Jika merujuk kepada makna kedua (simbolis), tidak mesti harus menunggu terbenamnya matahari dan larutnya malam. Bukankah suasana hening, pasrah, akrab, damai, rindu, keheningan, kepasrahan, keakraban, kedamaian, cinta kasih, dan khusyuk bisa muncul pada siang hari?
Bukankah tidak ada jaminan jika suasana batin seperti itu mesti muncul pada malam hari? Betapa banyak orang merasakan amarah dan dendam kesumat (nahariyyah) pada malam hari dan betapa banyak juga orang merasakan kedamaian, kepasrahan, kerinduan, dan kekhusyukan (lailiyyah) pada siang hari.
Lagi pula, jika lailatul qadar acuannya adalah malam, pertanyaan berikut akan muncul. Bagaimana sekiranya lailatul qadar turun bertepatan pukul 02.00 dini hari waktu Indonesia, sementara belahan bumi lain, seperti Amerika Serikat, berada pada posisi pukul 14.00 siang?
Bagaimana jika lailatul qadar turun pukul 02.00 waktu Saudi Arabia, berarti di Indonesia keburu pagi, tidak lagi malam. Padahal, kita semua tahu bahwa waktu turunnya malam seribu bulan itu hanya sekejap (lailan), yakni sebagian kecil dari malam (qith’un min al-lail).
Sudah pasti Allah SWT Mahaadil, tidak membeda-bedakan antara hamba-Nya yang taat di berbagai tempat, baik di Indonesia, Saudi Arabia, maupun di AS.
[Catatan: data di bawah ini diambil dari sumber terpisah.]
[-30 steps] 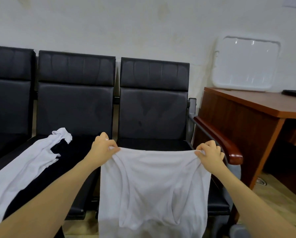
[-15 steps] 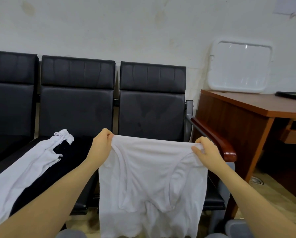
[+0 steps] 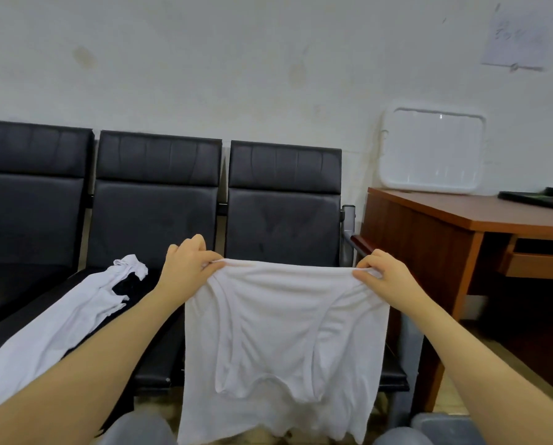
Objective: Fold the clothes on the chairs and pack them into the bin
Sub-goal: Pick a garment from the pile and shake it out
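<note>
Between the two raised hands hangs a white cotton garment (image 3: 284, 342), its top edge stretched level, left to right, its length dropping straight down before the black padded chair (image 3: 283, 220). Left hand (image 3: 185, 268) and right hand (image 3: 382, 277) each pinch one upper corner, equally near. A second white garment (image 3: 76, 319) lies on the neighbouring seat. No bin is identifiable.

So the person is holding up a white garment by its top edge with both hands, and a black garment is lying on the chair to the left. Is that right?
Not quite. The head view shows the garment lying on the chair to the left is white too, not black; only the chair is black. The rest holds: the left hand and right hand both pinch the top edge of the held white garment.
</note>
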Motion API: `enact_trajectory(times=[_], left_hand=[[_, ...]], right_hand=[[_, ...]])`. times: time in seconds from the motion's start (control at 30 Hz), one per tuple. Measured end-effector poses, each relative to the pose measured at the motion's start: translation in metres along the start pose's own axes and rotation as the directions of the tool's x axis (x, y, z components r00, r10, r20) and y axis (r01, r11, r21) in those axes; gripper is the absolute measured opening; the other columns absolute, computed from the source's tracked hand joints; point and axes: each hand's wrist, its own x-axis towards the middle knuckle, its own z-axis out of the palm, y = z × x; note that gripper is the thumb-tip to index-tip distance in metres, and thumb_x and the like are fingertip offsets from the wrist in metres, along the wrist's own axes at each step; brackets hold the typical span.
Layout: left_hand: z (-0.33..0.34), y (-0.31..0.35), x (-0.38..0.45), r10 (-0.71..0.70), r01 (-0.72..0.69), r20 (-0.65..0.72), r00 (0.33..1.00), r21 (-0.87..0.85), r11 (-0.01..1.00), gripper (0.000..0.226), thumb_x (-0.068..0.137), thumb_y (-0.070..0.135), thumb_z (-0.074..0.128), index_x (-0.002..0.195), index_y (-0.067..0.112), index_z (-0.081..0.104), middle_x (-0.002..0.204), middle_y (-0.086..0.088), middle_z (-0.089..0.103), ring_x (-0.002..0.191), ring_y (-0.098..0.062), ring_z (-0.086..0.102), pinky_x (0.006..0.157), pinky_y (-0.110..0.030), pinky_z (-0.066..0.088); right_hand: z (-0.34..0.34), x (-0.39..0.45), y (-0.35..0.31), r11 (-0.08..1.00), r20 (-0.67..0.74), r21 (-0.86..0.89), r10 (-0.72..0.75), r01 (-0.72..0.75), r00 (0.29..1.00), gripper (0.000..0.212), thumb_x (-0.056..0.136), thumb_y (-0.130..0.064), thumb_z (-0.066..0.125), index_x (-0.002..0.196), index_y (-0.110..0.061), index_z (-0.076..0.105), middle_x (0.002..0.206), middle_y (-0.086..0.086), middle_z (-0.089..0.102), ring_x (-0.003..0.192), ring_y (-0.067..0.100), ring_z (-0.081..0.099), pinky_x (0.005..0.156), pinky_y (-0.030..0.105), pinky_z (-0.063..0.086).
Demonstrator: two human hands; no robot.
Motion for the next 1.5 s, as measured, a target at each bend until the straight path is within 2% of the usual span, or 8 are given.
enact_trajectory(times=[0.17, 0.37, 0.87, 0.97, 1.07, 1.23, 1.4, 1.5], left_hand=[[0.007, 0.009, -0.007, -0.185, 0.184, -0.008, 0.983, -0.056, 0.981, 0.017, 0.089, 0.029, 0.064, 0.103, 0.033, 0.073, 0.088, 0.000, 0.037, 0.083, -0.020, 0.036, 0.075, -0.032, 0.019], [0.041, 0.003, -0.012, -0.325, 0.327, 0.036, 0.945, -0.089, 0.941, 0.018, 0.091, 0.032, 0.061, 0.104, 0.033, 0.072, 0.092, -0.002, 0.036, 0.087, -0.021, 0.031, 0.077, -0.031, 0.017], [0.220, -0.063, -0.038, -0.386, 0.384, 0.305, 0.871, 0.070, 0.921, 0.009, 0.087, 0.025, 0.066, 0.086, 0.027, 0.075, 0.095, -0.003, 0.042, 0.091, -0.024, 0.032, 0.080, -0.034, 0.019], [0.249, -0.073, -0.049, -0.372, 0.349, 0.414, 0.831, 0.132, 0.928, 0.013, 0.090, 0.023, 0.062, 0.090, 0.024, 0.075, 0.109, -0.003, 0.050, 0.114, -0.028, 0.036, 0.095, -0.039, 0.019], [0.265, -0.074, -0.056, -0.356, 0.330, 0.489, 0.796, 0.143, 0.933, 0.026, 0.095, 0.016, 0.051, 0.115, 0.019, 0.067, 0.124, -0.005, 0.052, 0.135, -0.024, 0.029, 0.113, -0.043, -0.002], [0.271, -0.070, -0.056, -0.311, 0.408, 0.613, 0.726, -0.020, 0.913, 0.043, 0.096, 0.006, 0.038, 0.131, 0.026, 0.051, 0.127, 0.002, 0.043, 0.121, -0.019, 0.037, 0.111, -0.037, 0.015], [0.270, -0.070, -0.055, -0.317, 0.371, 0.682, 0.659, 0.072, 0.926, 0.031, 0.095, 0.047, 0.043, 0.124, 0.043, 0.051, 0.114, 0.007, 0.034, 0.111, -0.018, 0.030, 0.102, -0.035, 0.020], [0.272, -0.072, -0.057, -0.414, 0.502, 0.619, 0.667, 0.038, 0.864, 0.027, 0.090, 0.047, 0.054, 0.112, 0.034, 0.063, 0.105, 0.008, 0.037, 0.102, -0.016, 0.030, 0.091, -0.032, 0.026]], right_hand=[[0.001, -0.004, 0.002, 1.000, -0.025, 0.022, -0.002, 0.002, 1.000, 0.012, 0.092, -0.020, 0.061, 0.100, -0.017, 0.069, 0.088, -0.001, 0.056, 0.085, 0.013, 0.054, 0.080, 0.024, 0.044], [0.032, 0.003, 0.021, 0.999, -0.091, 0.044, 0.007, -0.003, 0.996, 0.019, 0.091, -0.015, 0.062, 0.107, -0.012, 0.072, 0.075, -0.007, 0.051, 0.073, 0.007, 0.051, 0.069, 0.012, 0.037], [0.203, 0.061, 0.125, 0.971, 0.168, -0.239, 0.014, 0.027, 0.986, 0.017, 0.092, -0.016, 0.061, 0.097, -0.020, 0.076, 0.072, -0.002, 0.046, 0.071, 0.019, 0.041, 0.065, 0.031, 0.029], [0.230, 0.061, 0.136, 0.960, 0.227, -0.280, 0.080, -0.014, 0.971, 0.021, 0.096, -0.021, 0.054, 0.104, -0.023, 0.074, 0.081, -0.004, 0.045, 0.079, 0.017, 0.037, 0.070, 0.029, 0.019], [0.251, 0.053, 0.142, 0.940, 0.260, -0.321, 0.206, -0.117, 0.943, 0.024, 0.099, -0.028, 0.048, 0.110, -0.030, 0.069, 0.097, -0.007, 0.052, 0.092, 0.014, 0.038, 0.077, 0.025, 0.016], [0.271, 0.039, 0.136, 0.863, 0.051, -0.244, 0.467, -0.443, 0.883, 0.026, 0.098, -0.024, 0.049, 0.119, -0.024, 0.063, 0.121, 0.000, 0.057, 0.113, 0.018, 0.049, 0.106, 0.031, 0.022], [0.266, 0.034, 0.132, 0.887, 0.196, -0.221, 0.447, -0.405, 0.873, 0.033, 0.096, -0.029, 0.053, 0.129, -0.027, 0.055, 0.121, -0.003, 0.053, 0.116, 0.017, 0.046, 0.107, 0.033, 0.027], [0.261, 0.038, 0.133, 0.893, 0.271, -0.211, 0.445, -0.399, 0.854, 0.025, 0.097, -0.028, 0.052, 0.121, -0.030, 0.061, 0.105, -0.006, 0.048, 0.107, 0.016, 0.042, 0.100, 0.030, 0.026]])
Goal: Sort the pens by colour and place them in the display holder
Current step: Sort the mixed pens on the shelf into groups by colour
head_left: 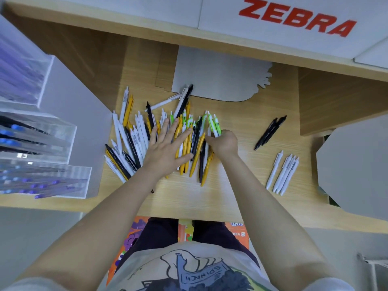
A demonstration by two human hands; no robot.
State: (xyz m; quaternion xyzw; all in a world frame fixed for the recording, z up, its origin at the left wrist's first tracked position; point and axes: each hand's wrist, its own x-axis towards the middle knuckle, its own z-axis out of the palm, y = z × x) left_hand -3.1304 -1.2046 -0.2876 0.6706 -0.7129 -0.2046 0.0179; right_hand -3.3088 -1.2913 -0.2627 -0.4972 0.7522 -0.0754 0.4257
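Observation:
A mixed pile of white, black, yellow and green pens lies on the wooden counter. My left hand lies flat on the pile with its fingers spread over yellow pens. My right hand grips a few green-and-white pens at the pile's right edge. To the right lie two black pens side by side and, nearer me, a small group of white pens. A clear acrylic display holder with blue and purple pens stands at the left.
A grey card cut-out lies behind the pile. Another grey board sits at the right edge. White boxes marked ZEBRA stand on the shelf above. The counter's front edge runs just before my body.

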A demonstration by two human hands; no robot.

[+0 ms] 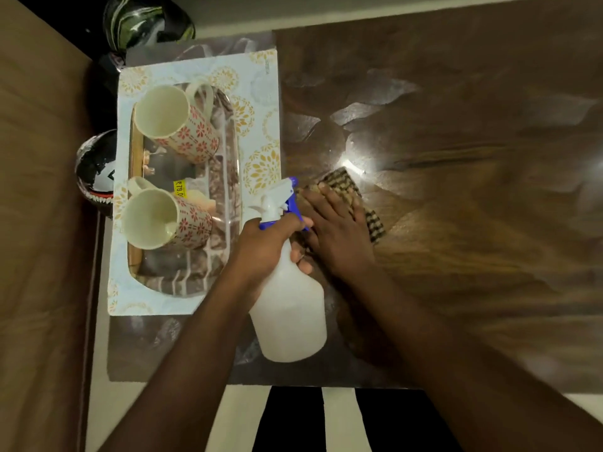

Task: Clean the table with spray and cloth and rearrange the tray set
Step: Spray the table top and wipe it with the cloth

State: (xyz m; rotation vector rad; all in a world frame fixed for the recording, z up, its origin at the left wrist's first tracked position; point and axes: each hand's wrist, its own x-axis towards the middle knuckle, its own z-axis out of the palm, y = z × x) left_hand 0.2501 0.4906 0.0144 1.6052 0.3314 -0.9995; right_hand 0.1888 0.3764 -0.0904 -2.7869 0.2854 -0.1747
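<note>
My left hand [266, 244] grips the neck of a white spray bottle [290, 318] with a blue trigger, held above the table's near edge. My right hand [339, 233] lies flat, fingers spread, pressing a brown checked cloth [350, 187] onto the glossy dark wooden table [456, 190]. To the left, a patterned tray [261, 102] sits at the table's left end and carries two floral mugs, one [176, 122] farther and one [163, 220] nearer, both standing upright.
A bright light glare reflects on the table just beyond the cloth. Two dark helmets, one [146, 24] at top and one [96, 168] beside the tray, sit off the table's left side. A tan surface [42, 223] fills the left.
</note>
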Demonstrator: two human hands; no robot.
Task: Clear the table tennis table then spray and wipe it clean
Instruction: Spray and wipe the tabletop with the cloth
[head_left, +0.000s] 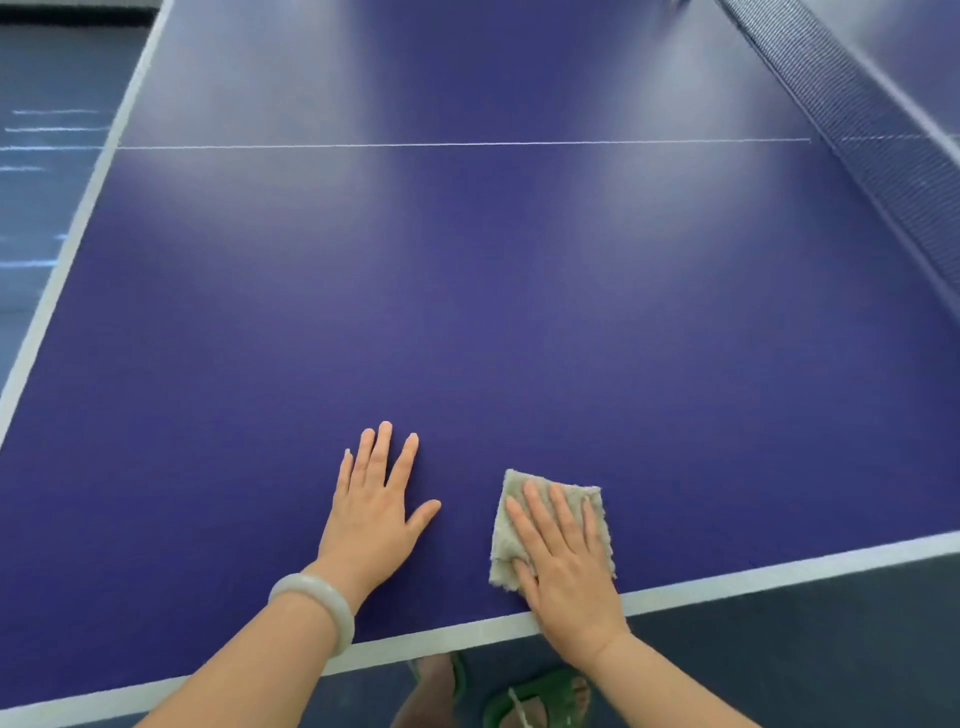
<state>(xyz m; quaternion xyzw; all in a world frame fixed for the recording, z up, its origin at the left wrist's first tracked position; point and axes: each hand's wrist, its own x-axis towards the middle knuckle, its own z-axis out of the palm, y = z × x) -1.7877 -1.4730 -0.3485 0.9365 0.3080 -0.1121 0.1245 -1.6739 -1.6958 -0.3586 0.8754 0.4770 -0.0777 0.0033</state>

Bagi para sufi, mengejar peristiwa lailatul qadar tidak terlalu penting karena bagaimanapun lailatul qadar hanya bagian dari makhluk, sama dengan surga yang juga makhluk.
Yang paling penting bagi mereka ialah mencari Tuhan Sang Pencipta lailatul qadar dan surga. Apakah masih perlu lailatul qadar dan surga bila telah berada di dalam ‘pelukan’ Sang Pencipta segalanya?